◆ Task description: Reproduce the listing below precisely, leaving every line intact.

━━━ Given data ━━━

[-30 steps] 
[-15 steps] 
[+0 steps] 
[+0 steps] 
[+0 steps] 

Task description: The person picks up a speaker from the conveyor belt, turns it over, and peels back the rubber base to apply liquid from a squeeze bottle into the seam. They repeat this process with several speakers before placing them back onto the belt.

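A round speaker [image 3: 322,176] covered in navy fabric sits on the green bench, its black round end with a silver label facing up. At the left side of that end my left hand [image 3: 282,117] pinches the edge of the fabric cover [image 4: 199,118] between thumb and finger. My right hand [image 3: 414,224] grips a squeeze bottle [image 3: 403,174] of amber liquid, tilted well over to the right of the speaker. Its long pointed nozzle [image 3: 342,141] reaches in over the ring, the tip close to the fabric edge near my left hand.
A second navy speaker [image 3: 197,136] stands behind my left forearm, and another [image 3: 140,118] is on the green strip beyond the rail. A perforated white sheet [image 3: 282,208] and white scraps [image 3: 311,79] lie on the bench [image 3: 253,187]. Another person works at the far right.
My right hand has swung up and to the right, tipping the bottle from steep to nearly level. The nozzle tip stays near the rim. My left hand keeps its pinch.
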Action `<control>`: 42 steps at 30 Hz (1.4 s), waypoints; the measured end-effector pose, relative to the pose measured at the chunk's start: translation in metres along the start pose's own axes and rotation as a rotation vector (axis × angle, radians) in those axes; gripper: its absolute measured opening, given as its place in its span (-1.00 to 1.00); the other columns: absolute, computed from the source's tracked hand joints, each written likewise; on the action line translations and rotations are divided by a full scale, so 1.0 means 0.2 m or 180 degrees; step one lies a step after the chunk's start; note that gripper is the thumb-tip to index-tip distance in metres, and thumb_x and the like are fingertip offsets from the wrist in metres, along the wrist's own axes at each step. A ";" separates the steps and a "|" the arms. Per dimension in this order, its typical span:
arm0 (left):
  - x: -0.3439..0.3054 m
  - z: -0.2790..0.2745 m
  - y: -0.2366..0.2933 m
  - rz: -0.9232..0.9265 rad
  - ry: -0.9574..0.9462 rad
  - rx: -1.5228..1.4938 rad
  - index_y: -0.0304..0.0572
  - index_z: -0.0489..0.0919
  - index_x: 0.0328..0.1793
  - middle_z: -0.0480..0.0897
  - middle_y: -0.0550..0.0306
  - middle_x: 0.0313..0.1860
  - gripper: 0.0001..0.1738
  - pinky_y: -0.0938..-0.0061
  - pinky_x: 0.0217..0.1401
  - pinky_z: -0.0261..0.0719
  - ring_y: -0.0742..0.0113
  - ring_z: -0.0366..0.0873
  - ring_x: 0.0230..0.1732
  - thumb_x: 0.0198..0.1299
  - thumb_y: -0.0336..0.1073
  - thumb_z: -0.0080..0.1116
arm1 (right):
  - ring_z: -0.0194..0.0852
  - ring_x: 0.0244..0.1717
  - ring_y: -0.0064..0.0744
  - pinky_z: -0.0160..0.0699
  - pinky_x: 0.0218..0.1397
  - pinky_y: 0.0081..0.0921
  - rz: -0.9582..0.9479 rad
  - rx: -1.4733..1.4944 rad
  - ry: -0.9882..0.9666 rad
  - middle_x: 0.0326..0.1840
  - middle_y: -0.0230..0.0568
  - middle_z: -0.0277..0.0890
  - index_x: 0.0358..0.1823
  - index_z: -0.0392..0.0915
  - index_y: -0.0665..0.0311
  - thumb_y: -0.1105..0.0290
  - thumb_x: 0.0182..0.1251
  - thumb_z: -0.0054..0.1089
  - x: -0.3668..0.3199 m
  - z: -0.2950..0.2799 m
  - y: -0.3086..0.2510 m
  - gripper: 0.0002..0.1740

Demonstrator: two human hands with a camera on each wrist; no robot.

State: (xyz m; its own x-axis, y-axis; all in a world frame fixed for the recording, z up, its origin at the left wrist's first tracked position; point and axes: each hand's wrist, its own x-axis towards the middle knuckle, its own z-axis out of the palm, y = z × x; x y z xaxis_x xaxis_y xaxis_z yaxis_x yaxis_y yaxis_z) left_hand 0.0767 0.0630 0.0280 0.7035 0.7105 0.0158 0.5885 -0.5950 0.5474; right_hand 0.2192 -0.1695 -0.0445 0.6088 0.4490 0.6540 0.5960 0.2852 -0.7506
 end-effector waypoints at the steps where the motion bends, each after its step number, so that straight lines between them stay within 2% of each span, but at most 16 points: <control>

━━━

◆ Result of this task:
[-30 steps] 
[-15 steps] 
[+0 steps] 
[+0 steps] 
[+0 steps] 

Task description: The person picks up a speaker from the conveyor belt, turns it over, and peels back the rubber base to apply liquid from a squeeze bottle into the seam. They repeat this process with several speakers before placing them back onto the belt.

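A round speaker [image 3: 322,176] covered in navy fabric sits on the green bench, its black round end with a silver label facing up. At the left side of that end my left hand [image 3: 282,117] pinches the edge of the fabric cover [image 4: 199,118] between thumb and finger. My right hand [image 3: 414,224] grips a squeeze bottle [image 3: 403,174] of amber liquid, tilted well over to the right of the speaker. Its long pointed nozzle [image 3: 342,141] reaches in over the ring, the tip close to the fabric edge near my left hand.
A second navy speaker [image 3: 197,136] stands behind my left forearm, and another [image 3: 140,118] is on the green strip beyond the rail. A perforated white sheet [image 3: 282,208] and white scraps [image 3: 311,79] lie on the bench [image 3: 253,187]. Another person works at the far right.
My right hand has swung up and to the right, tipping the bottle from steep to nearly level. The nozzle tip stays near the rim. My left hand keeps its pinch.
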Action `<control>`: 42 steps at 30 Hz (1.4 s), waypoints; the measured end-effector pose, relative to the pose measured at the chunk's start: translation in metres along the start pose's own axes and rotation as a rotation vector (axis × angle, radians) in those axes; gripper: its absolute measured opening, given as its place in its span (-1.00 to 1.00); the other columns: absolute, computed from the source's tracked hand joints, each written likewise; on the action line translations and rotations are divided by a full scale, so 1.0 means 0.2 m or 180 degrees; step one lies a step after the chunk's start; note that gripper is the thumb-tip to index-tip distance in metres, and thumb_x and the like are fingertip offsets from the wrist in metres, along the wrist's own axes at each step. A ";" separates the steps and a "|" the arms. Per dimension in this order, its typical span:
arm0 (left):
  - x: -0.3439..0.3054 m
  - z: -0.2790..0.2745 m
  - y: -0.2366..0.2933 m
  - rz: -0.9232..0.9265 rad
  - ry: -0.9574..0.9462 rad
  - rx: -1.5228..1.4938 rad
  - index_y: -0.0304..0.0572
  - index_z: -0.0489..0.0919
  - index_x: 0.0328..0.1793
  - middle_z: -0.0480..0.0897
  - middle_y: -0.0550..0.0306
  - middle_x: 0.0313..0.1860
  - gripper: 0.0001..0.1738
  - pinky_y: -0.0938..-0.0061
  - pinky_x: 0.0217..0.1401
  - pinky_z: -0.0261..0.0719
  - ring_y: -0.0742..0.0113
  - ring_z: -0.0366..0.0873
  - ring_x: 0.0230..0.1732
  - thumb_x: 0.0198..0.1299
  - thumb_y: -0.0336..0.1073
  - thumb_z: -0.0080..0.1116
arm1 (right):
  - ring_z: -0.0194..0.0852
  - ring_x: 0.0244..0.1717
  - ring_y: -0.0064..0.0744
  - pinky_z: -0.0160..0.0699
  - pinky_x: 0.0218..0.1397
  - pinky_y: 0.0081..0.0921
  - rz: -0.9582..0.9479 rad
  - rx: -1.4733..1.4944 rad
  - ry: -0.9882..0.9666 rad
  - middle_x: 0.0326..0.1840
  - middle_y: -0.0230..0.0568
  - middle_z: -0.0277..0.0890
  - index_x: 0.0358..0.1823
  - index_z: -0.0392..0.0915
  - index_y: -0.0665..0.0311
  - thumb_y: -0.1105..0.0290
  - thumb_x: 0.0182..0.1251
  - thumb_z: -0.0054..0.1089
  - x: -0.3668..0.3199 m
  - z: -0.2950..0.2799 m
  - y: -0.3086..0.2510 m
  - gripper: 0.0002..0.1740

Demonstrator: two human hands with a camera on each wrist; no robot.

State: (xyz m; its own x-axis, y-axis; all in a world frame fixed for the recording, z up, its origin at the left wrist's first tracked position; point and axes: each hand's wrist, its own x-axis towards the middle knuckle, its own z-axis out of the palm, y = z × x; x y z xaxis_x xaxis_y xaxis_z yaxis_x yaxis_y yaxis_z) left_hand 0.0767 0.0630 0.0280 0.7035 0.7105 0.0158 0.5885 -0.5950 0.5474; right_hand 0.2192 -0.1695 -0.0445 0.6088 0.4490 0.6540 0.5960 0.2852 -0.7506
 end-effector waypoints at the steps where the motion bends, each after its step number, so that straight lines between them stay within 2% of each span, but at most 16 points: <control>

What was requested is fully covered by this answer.